I add @tomdonaldson, he is interesting in testing one point with several polygons in a Web Browser. (I made a WebAssembly demo here, but he may be interesting in porting the @mbtaylor code).
@cdeil in the Java version, I implemented several options to make the difference between the inside and the outside, see e.g. this one.
For non-self-intersecting polygons, the inside/outside often depends on the order in which the vertices are provided.

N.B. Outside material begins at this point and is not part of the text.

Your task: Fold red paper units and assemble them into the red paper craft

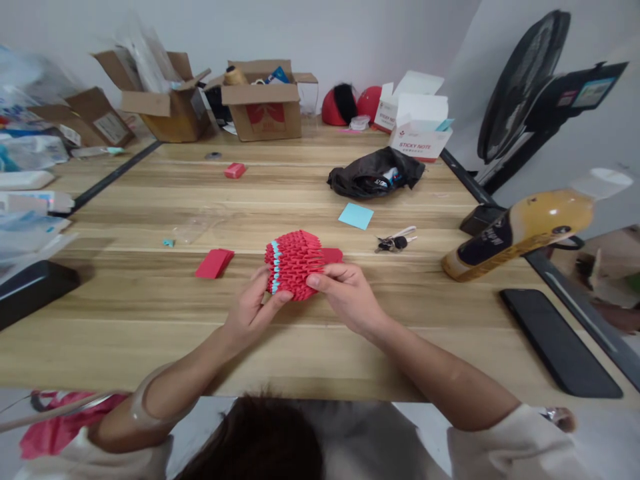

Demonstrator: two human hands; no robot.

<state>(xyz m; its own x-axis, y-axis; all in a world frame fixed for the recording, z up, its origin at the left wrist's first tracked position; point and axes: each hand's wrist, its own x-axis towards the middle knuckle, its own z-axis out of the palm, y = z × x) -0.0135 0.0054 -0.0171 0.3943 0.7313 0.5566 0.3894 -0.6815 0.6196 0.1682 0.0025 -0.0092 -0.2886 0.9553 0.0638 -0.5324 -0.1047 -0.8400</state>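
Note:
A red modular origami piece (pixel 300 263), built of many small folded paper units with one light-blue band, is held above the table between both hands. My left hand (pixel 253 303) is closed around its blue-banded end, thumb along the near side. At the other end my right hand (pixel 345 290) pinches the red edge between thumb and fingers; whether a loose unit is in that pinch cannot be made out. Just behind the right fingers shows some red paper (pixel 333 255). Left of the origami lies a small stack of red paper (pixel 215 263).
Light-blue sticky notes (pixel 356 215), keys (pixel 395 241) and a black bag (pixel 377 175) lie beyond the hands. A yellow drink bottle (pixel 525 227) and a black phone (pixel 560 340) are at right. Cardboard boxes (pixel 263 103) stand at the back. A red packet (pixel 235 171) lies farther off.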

I would suggest to do the same as spherical_geometry.SphericalPolygon, i.e. to give the caller the power to define a point that's inside
which gives max flexibility, and to have their simple default of mean as inside. Just to be clear: the only reason to not import spherical_geometry.SphericalPolygon
and wrap it here in a new API for astropy.regions.SkyPolygon
is to avoid introducing C++ here for astropy-regions
(which eventually should be come astropy.regions
in the core).
Would everyone be happy with that way to define inside / outside?
And concerning implementation: add a few 100 lines of C & Cython for spherical polygons to this astropy-regions
package, based on the existing code in other packages?
@cdeil It looks like C code is used in a lot of places. The reason for using this library, I think, is to mitigate the accuracy loss when computing cross products between close to each other vectors, i.e., when testing whether a point lies on an arc defined by two end points, etc. I am currently learning the code and my hope is that computations might be re-arranged in a different way in order to reduce loss of accuracy.